WHAT THE TASK ASKS »
Set down exactly the lines in the records below that run from the line with "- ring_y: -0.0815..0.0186" to the line with "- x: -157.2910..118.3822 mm", inclusive, and nothing more.

(Source records)
•••

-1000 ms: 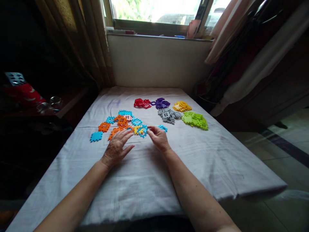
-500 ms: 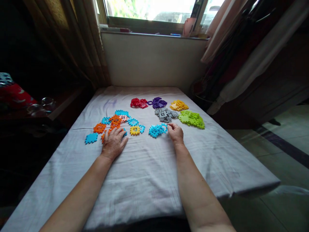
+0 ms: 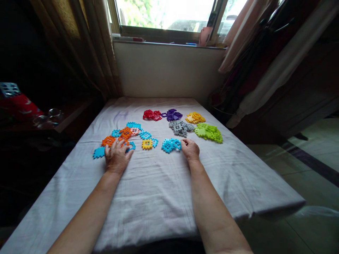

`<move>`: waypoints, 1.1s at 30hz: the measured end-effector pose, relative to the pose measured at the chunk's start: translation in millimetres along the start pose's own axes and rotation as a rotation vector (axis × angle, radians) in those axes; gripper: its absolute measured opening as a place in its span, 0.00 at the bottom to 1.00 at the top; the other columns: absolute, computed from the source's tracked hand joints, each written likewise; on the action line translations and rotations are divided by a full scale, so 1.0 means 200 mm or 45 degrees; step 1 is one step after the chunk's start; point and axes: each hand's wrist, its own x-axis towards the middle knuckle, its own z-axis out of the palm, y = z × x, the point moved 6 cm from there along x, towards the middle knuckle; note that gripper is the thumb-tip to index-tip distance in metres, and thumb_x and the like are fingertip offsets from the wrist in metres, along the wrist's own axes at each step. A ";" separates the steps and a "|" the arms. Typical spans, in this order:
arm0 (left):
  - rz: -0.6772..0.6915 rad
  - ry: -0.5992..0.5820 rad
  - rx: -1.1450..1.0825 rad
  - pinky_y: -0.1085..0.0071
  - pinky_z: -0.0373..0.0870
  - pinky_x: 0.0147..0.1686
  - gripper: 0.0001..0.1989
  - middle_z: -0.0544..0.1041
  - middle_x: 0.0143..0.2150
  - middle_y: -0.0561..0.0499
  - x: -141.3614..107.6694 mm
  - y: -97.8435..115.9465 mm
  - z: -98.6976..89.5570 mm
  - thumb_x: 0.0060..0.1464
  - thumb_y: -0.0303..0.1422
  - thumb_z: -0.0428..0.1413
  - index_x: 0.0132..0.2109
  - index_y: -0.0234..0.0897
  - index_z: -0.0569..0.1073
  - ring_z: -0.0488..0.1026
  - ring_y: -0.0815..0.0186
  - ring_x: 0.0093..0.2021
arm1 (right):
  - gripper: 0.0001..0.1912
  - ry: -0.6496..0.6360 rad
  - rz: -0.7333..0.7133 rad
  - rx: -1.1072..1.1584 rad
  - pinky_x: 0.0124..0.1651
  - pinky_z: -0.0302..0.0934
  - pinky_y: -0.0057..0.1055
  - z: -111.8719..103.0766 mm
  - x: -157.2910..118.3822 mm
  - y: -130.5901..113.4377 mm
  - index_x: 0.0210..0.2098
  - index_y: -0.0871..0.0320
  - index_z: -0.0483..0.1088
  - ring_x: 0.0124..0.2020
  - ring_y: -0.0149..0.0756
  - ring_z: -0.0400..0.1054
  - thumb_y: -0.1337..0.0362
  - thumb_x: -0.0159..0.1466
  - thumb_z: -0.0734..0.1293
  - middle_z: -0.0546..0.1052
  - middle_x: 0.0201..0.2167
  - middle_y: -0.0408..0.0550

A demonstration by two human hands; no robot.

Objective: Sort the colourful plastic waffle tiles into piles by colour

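My left hand [image 3: 117,157] lies palm down with its fingers spread over orange interlocking building pieces [image 3: 108,141]. A blue piece [image 3: 131,145] shows at its fingertips, and another flat blue piece [image 3: 99,152] lies to its left. My right hand [image 3: 190,149] is closed, thumb and fingers pinched at the right edge of a small pile of light blue building pieces [image 3: 169,145]. The fingers partly hide the piece they grip. Between my hands lies a yellow window-like piece [image 3: 147,144], with a blue frame piece [image 3: 154,142] against it.
Farther back on the white-clothed table [image 3: 156,197] lie red pieces [image 3: 152,115], purple pieces [image 3: 173,115], yellow pieces [image 3: 195,118], grey pieces [image 3: 181,128] and lime green pieces [image 3: 209,132]. A pink piece [image 3: 135,131] sits among the mixed ones. A wall and window stand behind.
My left hand has moved left over the orange pieces, uncovering a blue piece. My right hand has shifted slightly left and down, and the blue piece at its fingertips sits closer into the pile.
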 end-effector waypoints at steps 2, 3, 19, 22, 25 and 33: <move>0.009 -0.002 -0.030 0.35 0.49 0.64 0.07 0.78 0.56 0.45 0.00 0.00 -0.01 0.56 0.39 0.58 0.36 0.44 0.79 0.65 0.45 0.64 | 0.13 -0.014 -0.036 -0.019 0.37 0.62 0.29 0.00 0.00 -0.01 0.36 0.52 0.81 0.34 0.37 0.72 0.59 0.62 0.63 0.82 0.34 0.46; 0.029 -0.004 -0.051 0.36 0.49 0.65 0.06 0.78 0.56 0.45 0.01 0.00 -0.01 0.56 0.38 0.57 0.36 0.45 0.79 0.65 0.45 0.65 | 0.13 -0.019 -0.053 -0.025 0.36 0.61 0.28 0.00 0.00 -0.01 0.36 0.52 0.81 0.34 0.36 0.72 0.59 0.62 0.63 0.82 0.33 0.46; 0.350 -0.275 -0.440 0.48 0.59 0.64 0.11 0.78 0.56 0.47 0.17 0.61 0.16 0.62 0.42 0.54 0.43 0.45 0.78 0.70 0.54 0.61 | 0.14 0.064 0.038 0.084 0.36 0.63 0.29 -0.01 -0.01 0.00 0.38 0.50 0.81 0.35 0.39 0.74 0.59 0.63 0.63 0.83 0.34 0.47; 0.364 -0.345 -0.480 0.51 0.62 0.62 0.10 0.78 0.56 0.46 0.24 0.73 0.24 0.61 0.41 0.55 0.42 0.44 0.78 0.71 0.55 0.59 | 0.12 0.104 0.025 0.077 0.35 0.62 0.28 -0.01 -0.01 0.00 0.36 0.48 0.81 0.33 0.38 0.73 0.59 0.62 0.64 0.82 0.31 0.45; 0.371 -0.390 -0.471 0.51 0.63 0.61 0.12 0.77 0.58 0.45 0.26 0.78 0.30 0.60 0.42 0.56 0.46 0.44 0.78 0.70 0.54 0.60 | 0.12 0.111 0.019 0.071 0.34 0.62 0.28 -0.01 0.00 0.00 0.35 0.47 0.81 0.32 0.38 0.73 0.59 0.62 0.64 0.82 0.31 0.44; 0.315 -0.395 -0.250 0.44 0.53 0.65 0.12 0.77 0.58 0.45 0.14 0.48 0.25 0.59 0.36 0.55 0.49 0.44 0.77 0.68 0.52 0.63 | 0.15 -0.029 0.094 0.018 0.39 0.64 0.31 -0.02 0.01 -0.02 0.42 0.48 0.81 0.38 0.41 0.75 0.59 0.65 0.62 0.83 0.37 0.47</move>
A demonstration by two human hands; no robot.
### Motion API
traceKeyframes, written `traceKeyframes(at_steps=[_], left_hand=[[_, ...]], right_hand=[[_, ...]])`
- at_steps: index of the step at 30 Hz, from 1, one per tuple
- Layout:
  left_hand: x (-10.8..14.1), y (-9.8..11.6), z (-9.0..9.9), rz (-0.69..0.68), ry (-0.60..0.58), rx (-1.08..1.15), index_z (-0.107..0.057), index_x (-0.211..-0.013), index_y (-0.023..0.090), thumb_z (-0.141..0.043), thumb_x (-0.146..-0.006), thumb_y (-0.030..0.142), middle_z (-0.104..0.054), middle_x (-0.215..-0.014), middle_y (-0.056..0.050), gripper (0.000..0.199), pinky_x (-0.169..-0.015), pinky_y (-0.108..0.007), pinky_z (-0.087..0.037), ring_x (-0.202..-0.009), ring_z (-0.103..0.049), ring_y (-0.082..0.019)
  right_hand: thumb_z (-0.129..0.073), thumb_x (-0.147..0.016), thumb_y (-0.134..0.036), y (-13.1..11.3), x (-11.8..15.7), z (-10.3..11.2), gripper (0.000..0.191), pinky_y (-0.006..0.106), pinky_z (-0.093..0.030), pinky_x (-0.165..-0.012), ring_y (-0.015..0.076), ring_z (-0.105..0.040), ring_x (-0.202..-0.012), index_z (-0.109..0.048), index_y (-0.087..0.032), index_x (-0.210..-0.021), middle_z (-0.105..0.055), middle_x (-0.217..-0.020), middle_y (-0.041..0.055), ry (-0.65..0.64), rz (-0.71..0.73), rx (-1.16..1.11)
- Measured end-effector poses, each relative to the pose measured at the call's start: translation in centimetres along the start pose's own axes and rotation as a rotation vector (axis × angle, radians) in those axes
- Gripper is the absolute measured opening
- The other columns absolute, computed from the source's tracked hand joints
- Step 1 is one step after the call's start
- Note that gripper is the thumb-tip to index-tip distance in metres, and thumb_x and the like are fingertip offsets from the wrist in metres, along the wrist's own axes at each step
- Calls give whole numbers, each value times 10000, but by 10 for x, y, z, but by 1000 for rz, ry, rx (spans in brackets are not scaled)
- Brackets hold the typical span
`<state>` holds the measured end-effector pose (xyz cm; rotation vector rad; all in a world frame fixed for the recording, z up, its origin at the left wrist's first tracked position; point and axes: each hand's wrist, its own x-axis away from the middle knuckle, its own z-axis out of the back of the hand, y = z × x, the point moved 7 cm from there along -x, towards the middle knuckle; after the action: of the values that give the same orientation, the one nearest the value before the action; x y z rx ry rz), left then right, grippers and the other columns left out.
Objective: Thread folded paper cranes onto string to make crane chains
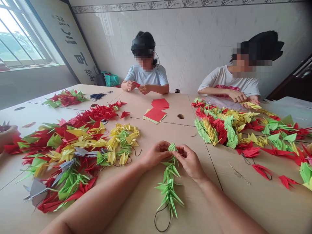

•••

EXERCISE SOLUTION »
  - ring_y: -0.0815..0.0186
  - ring_x: 0.0093..0.2021
arm1 (right):
  - gripper: 0.0001..0.1912
  - ry: -0.6496..0.6360 rad
  - rz: -0.7333..0.7133 rad
  - rx: -1.1072..1.1584 rad
  - pinky_x: 0.0124..0.1651
  - pinky_z: -0.0302..0.0934
  - pinky_y: -0.0057..0.1055
  - z: -111.8719..103.0766 mm
  - x: -157.2910..118.3822 mm

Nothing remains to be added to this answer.